All the territories explored by the artists are different, but have something in common: particularly, the charged dynamism of a borderline area, political instability, and the mixed national identity patterns
At the same time, such native/alien territories vividly exemplify problems faced by the modern national states, inviting thoughts on how a national identity is shaped, how the collective mindset works, how the actual topography relates to peoples’ ideas of themselves. In pondering over these questions, the artists refer to individual stories, thus bringing a personal aspect to these vague abstract subjects and elevating a private story to convey a political message.
September 16 — October 4
Central Manege, Manezhnaya Square, 1
moscowmanege.ru/en/
INSIGHT. SCENES FROM RUSSIAN ART LIFE 1986 – 1992
The Ekaterina Foundation site
The InSight exhibition has been conceived as an experimental project, which does not aim to provide visitors with readymade answer but prompts them to take an active part in comprehending and interpreting contemporary art instead. The show is dedicated to the so-called heroic period of new Russian art during the last quarter of the 20th century.
The curators have made an attempt to reconstruct the unique ambiance of the time when energy, enthusiasm and the goodwill of everyone involved in contemporary art were its principal driving forces.

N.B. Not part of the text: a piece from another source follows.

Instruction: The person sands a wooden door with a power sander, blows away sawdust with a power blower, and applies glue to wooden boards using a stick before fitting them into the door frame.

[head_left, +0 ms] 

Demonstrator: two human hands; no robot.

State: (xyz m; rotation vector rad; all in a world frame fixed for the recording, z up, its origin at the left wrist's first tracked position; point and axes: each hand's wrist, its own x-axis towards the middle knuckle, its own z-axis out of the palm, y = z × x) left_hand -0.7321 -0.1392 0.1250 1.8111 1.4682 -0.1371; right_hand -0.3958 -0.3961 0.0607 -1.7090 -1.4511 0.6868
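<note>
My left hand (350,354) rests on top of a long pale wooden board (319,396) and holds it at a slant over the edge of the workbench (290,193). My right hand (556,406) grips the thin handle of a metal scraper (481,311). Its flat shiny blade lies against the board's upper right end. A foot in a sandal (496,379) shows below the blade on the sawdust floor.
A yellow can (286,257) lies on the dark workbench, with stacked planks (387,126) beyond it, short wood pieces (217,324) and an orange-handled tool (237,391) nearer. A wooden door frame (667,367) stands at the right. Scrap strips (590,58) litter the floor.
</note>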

The exhibition is a kind of sketch or rough drawing reenacting certain episodes of the Russian art scene of the late 1980s and early 1990s in broad-brush strokes. Back then, contemporary Russian art endured a tough process of bringing down old mechanism of culture and creating new ones to supplant them as being widely popular, commercially successful and universally acclaimed became a factor in a system previously dominated by self-archiving. In conditions like these, the number of exhibitions and other art events increased drastically, with each becoming a crucial emotional experience for both artists and visitors, which leads to any show being interpreted in countless ways. This emotionally rich ambiance of the time became the keynote of the exhibition, while also providing a stimulus and a platform for everyone who has to do with art of that period to share their memories.
September 17 – December 13
Ekaterina Cultural Foundation, Kuznetsky Most Sreet, 21/5, entrance from Bolshaya Lubyanka Street.

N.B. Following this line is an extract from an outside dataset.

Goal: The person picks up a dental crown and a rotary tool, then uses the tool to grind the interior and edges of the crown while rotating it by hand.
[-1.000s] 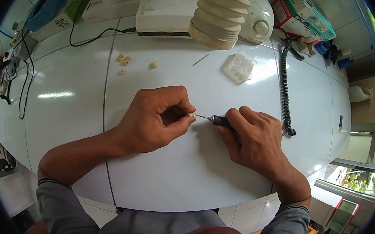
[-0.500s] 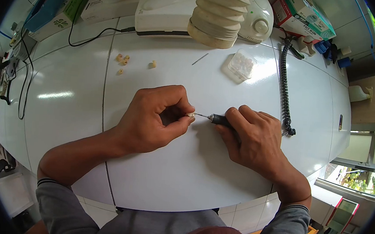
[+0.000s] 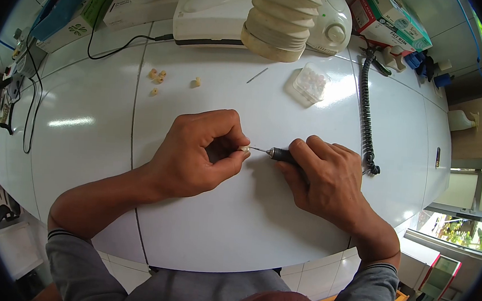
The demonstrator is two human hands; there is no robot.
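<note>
Between the thumb and forefinger of my left hand (image 3: pixel 204 153) is pinched a small cream dental crown (image 3: pixel 244 148), partly covered by the fingertips. My right hand (image 3: pixel 326 177) is closed around a dark rotary handpiece (image 3: pixel 281 154), whose rear part is hidden in the palm. From its tip a thin metal bur (image 3: pixel 259 149) points left and meets the crown or comes very close to it; exact contact is too small to tell. Several yellowish tooth-shaped pieces (image 3: pixel 157 76) lie beyond my left hand, with another such piece (image 3: pixel 196 82) apart from them.
Past my hands lie a loose metal bur (image 3: pixel 257 75) and a clear box (image 3: pixel 312 82) of small pale pieces. A ribbed suction hose (image 3: pixel 282 23) hangs over the table's far side. To the right runs a coiled black cord (image 3: pixel 364 103); boxes (image 3: pixel 390 21) stand behind it.
</note>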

www.ekaterina-foundation.ru/eng/
ALEXEI MOROZOV. PONTIFEX MAXIMUS
Press materials
The exhibition PONTIFEX MAXIMUS by Alexei Morozov opens within the special program of the Sixth Moscow Biennale. The artist has conceived PONTIFEX MAXIMUS as a futuristic anti-utopia on the theme of union of machine and senses. Alexei Morozov is one of the few artists today that is asserting equality of ideas and forms in his creativity. Combining sculpture, architecture, and engineering, Alexei Morozov managed to find the most compelling artistic image of humanistic essence of art and its metaphysical complexity – a cable-stayed bridge, as the objective and a metaphorical way of inter-civilizational communication.